Sometimes I think it takes a day like Valentine’s day to make you appreciate what really matters. On this day I am especially thankful that I have two wonderful boys, a lot of supportive and loving family and friends, a roof over my head, and, perhaps most of all, I am so very grateful that I am not on that Carnival Cruise ship and have not had to poop in a bag for the last few days.  Nothing says Valentine’s day like poop in a bag, am I right?

Pooping in a bag would surely land high on the list of things that would be most aggravating.  This list seems to grow practically every year.  In an effort to spread the joy on this day of love, please allow me, in no particular order, to share my list of somewhat exaggerated and satirical aggravations and annoyances.

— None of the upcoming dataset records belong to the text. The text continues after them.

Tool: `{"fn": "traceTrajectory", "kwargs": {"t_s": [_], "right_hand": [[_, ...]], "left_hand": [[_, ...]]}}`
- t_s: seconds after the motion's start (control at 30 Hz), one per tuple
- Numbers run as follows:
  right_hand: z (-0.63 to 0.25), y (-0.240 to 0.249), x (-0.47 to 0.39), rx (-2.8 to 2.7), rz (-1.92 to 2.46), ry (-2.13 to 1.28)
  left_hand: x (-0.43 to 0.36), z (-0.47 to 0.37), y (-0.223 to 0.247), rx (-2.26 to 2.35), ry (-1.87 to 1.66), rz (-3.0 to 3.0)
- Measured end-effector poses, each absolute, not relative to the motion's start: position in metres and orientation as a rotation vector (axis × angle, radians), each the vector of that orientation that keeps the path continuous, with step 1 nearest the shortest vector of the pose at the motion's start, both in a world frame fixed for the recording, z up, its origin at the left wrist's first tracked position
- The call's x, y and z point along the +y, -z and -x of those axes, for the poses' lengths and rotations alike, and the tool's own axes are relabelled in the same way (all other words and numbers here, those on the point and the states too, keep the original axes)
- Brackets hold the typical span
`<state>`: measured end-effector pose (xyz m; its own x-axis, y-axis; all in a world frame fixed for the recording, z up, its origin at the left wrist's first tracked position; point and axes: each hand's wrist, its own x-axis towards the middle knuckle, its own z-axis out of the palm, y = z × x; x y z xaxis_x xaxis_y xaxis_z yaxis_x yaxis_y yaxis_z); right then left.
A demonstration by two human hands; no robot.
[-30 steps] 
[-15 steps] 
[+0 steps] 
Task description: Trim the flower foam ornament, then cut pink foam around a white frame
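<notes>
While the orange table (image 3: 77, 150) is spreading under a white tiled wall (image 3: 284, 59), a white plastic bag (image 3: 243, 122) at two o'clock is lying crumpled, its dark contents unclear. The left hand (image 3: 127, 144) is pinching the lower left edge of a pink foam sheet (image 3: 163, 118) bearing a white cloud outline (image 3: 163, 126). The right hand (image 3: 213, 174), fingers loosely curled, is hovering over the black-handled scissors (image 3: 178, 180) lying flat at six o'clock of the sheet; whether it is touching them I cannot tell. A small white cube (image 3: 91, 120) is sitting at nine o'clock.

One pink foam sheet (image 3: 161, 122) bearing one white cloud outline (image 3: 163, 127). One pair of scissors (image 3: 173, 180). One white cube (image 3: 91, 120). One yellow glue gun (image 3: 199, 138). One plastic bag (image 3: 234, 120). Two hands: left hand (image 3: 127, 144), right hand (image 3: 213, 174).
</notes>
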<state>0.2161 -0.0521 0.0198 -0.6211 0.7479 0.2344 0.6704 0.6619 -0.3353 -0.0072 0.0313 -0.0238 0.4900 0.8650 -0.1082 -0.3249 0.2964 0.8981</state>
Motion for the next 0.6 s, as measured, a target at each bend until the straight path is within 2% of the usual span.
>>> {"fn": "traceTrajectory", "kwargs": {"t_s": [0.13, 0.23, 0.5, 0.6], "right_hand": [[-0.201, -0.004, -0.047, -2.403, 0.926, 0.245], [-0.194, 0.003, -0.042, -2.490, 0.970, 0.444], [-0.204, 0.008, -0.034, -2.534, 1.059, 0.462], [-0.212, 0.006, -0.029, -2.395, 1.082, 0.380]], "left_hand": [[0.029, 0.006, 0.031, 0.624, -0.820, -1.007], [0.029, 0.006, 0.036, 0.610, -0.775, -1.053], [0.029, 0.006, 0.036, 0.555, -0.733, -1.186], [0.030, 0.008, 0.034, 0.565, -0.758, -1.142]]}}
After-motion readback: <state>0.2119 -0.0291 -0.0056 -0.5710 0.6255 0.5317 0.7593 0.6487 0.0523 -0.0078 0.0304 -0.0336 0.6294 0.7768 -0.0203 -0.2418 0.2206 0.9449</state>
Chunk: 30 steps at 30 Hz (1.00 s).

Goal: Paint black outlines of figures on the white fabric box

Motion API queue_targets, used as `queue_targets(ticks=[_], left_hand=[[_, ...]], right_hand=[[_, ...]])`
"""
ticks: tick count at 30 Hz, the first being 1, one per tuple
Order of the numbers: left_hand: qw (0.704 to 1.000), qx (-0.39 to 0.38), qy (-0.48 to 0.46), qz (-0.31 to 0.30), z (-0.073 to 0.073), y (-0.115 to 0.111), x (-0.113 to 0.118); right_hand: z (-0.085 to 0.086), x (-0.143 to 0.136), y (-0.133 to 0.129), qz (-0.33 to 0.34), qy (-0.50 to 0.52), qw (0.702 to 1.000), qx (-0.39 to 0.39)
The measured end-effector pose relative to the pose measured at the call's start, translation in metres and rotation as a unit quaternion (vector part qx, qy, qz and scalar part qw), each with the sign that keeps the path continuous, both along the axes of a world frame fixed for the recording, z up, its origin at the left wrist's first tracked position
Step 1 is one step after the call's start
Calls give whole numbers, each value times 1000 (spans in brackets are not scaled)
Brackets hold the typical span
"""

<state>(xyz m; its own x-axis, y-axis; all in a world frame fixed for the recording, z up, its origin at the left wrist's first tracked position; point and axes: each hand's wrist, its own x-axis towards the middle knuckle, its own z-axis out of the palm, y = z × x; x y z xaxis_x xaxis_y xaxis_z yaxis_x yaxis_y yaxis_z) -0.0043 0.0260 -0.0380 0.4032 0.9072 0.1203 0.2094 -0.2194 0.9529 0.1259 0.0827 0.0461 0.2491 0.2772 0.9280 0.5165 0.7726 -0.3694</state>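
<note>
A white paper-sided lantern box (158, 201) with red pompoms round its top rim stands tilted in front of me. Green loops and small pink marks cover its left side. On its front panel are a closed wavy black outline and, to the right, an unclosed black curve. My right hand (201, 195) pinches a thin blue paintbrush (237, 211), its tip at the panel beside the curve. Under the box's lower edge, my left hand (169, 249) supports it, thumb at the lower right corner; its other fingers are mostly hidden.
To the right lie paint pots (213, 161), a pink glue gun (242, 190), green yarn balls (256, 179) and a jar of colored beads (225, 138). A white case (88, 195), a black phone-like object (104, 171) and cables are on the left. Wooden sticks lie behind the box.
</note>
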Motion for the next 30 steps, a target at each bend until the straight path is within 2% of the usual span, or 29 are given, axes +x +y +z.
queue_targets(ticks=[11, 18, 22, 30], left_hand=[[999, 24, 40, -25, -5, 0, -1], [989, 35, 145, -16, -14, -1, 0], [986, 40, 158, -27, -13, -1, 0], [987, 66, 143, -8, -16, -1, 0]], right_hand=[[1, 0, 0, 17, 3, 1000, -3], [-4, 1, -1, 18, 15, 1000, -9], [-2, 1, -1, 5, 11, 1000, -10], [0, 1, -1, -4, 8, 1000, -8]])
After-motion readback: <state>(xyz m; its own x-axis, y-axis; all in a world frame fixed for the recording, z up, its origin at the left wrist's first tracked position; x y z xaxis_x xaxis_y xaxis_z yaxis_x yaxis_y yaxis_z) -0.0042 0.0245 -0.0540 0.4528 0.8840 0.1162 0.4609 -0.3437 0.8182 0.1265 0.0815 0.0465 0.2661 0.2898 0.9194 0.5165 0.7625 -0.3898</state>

  • I let you in front of me in traffic and all I ask for is the hand wave. The quickest way to bring my blood pressure down is that hand wave. WAVE. OF. THE. HAND. DO. IT.
  • I am inherently distrustful of people who feel the need to share how happy they are with their significant others or how fabulous their mates are. We get it, there is no need for you to force the rest of us to bask in the glow of your ever-burning flame of love. My cold metal heart cannot help but wonder who they’re trying to convince,   all of US,  their significant others, or themselves. I can probably speak for the rest of society when I say we don’t give a shit.
  • What are clowns trying to hide with that makeup? I do not and will not ever trust a clown.  As a kid, Melissa Manchester’s faux uplifting tune about circuses coming to town and painting on a smile and joining the clowns, not only made me cry out loud, it haunted me for life
  • Herpetologists, who hurt you to make you want to play with snakes?  Snakes are vile creatures that should be totally ignored.  The snakes themselves are on the list as well.
  • I have no tolerance for Mumford and/or Sons.  The only Mumford I can tolerate is amazing and he is on Sesame Street, not these gadabouts who play banjo and look like they haven’t eaten or seen the sun since 1974.
  • What makes people who refuse to cross the street in the designated cross walk think they are better than the rest of us? Maybe they’re playing a giant game of Frogger that I am not privy to, or more likely, they just think the world is their oyster and they can strap on their crocs and cross wherever they want.

Happy Valentine’s Day everybody! May your night be free of any of the above if they are on your list too, or at the very least, that you are not having to poop in a bag.